I hate waste and will go to great lengths to not throw anything away that can be reused. I recycle all my plastic bags, compost all my food wastes and wear clothes until they’re threadbare.
That’s why it bothered me for a long time that the rain and snow that came off my cabin roof washed onto the ground around the cabin. The only beneficiaries were the grasses and few aspen trees growing next to the building.
I know that water law in Colorado says that rain isn’t mine anyway, even though it’s falling on my property. Supposedly, someone has claim to that water, which tunnels down through the bedrock, heading to the nearest stream and joining other bigger streams, ending up on the plains where a farmer or municipality has a legal right to a certain amount of acre feet. If I tried to keep that water, it meant the farmer is not getting his or her share.
But recently, Colorado law changed to allow landowners in places where no municipal water system exists—which is my situation—to keep the water. So now I have a rain barrel to collect the water, and I’ve learned a few useful things: first, the water freezes in winter, so I have no access to it. Second, it doesn’t take much to fill a rain barrel; a good half hour of an afternoon summer thunderstorm is enough to send it spilling over.
When I’m at the cabin, I empty it, which is labor intensive, because it involves carrying heavy pails of water to the pine and aspen trees on my property. When I’m not there, and we’ve had rain or snow, water spills onto the ground where it’s not needed.
So I rigged up a hose from the barrel and set it in a rain gutter, which I propped on a rock near the plastic barrel, high enough that it flows down toward the base of the tall ponderosa pine in front of my cabin, thus providing free water with little effort on my part. However, I have at least five good-sized ponderosas and maybe 20 small to medium-size aspen trees scattered around the cabin. I thought about cobbling together a system of gutters all over the yard so I don’t have to carry pails of water.

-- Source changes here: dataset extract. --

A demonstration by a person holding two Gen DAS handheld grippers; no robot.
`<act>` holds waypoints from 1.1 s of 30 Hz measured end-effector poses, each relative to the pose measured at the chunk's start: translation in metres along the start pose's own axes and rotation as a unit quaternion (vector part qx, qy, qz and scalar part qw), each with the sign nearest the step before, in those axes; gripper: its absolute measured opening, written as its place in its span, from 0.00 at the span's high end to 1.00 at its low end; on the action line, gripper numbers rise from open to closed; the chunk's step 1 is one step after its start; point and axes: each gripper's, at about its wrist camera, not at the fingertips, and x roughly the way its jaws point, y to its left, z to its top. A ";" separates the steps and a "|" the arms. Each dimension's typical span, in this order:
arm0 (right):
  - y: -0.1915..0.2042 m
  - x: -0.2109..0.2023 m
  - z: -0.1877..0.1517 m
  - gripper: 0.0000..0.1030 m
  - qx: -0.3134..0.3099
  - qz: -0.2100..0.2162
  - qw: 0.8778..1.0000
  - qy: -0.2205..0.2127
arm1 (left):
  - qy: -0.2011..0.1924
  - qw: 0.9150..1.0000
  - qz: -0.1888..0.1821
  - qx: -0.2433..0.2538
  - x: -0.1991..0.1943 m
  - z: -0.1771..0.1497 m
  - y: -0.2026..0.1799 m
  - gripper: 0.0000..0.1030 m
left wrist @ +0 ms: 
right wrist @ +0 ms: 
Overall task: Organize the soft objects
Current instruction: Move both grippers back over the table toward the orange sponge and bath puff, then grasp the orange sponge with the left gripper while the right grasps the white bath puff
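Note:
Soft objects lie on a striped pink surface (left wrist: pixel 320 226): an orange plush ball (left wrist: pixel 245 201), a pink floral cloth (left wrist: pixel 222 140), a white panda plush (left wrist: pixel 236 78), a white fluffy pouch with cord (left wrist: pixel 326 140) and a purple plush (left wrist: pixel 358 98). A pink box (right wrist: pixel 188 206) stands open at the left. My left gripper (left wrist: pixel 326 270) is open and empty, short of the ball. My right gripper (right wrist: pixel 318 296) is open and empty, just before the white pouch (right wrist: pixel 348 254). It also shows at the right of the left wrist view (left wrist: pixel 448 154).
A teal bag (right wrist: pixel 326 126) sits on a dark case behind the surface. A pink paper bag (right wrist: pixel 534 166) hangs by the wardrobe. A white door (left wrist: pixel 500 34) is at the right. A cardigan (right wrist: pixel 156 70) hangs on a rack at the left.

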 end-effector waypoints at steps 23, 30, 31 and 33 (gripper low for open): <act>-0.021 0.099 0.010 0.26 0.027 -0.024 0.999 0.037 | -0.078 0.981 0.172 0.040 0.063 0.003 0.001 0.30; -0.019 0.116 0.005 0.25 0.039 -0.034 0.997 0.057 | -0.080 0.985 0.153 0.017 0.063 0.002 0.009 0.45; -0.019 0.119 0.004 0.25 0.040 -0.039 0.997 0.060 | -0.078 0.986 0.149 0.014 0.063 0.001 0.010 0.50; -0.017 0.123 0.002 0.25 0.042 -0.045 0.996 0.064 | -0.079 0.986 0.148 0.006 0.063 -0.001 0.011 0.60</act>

But it would look ugly and would require some maintenance to keep it all in place and running smoothly. Besides, I love those trees. With all the diseases threatening both the ponderosas and aspens, I want to do everything I can to keep them alive and thriving. So I’ll just consider it a labor of love and keep toting—unless winter comes.
Hi, Kathy—
The loveliness of your world up there, and the gorgeous language you use to describe it, are sometimes almost painful for me. They make me long for Colorado in a way nothing else does, with the possible exception of the occasional random memory that stops me in my tracks while I'm washing dishes or lighting the shrine.
Thank you for keeping up this blog. I've tried several times to do likewise, but whatever it is that keeps you faithfully recording the exquisitely subtle joys of your cabin life doesn't seem to have visited me. So I console myself by catching up with your journal. Long may it—and you—flourish.
Posted by: Jennifer | November 16, 2010 at 08:17 AM
HEAR!! HEAR!! I will second that!! I am amazed at how you come up with all these interesting subjects....I really have adoration for this blog also and it helps me to be there too! I need to find some woods to inhabit!! Thanks Kathy!!
Posted by: sally | November 19, 2010 at 04:28 PM
Why don't you make a canal by digging around the base of the trees, just deep enough so that it doesn't collect water. It should be pretty accurate, but it may solve your dilemma. In any case, you should also check the stability of each part of the system - from your gutters down to the rocks.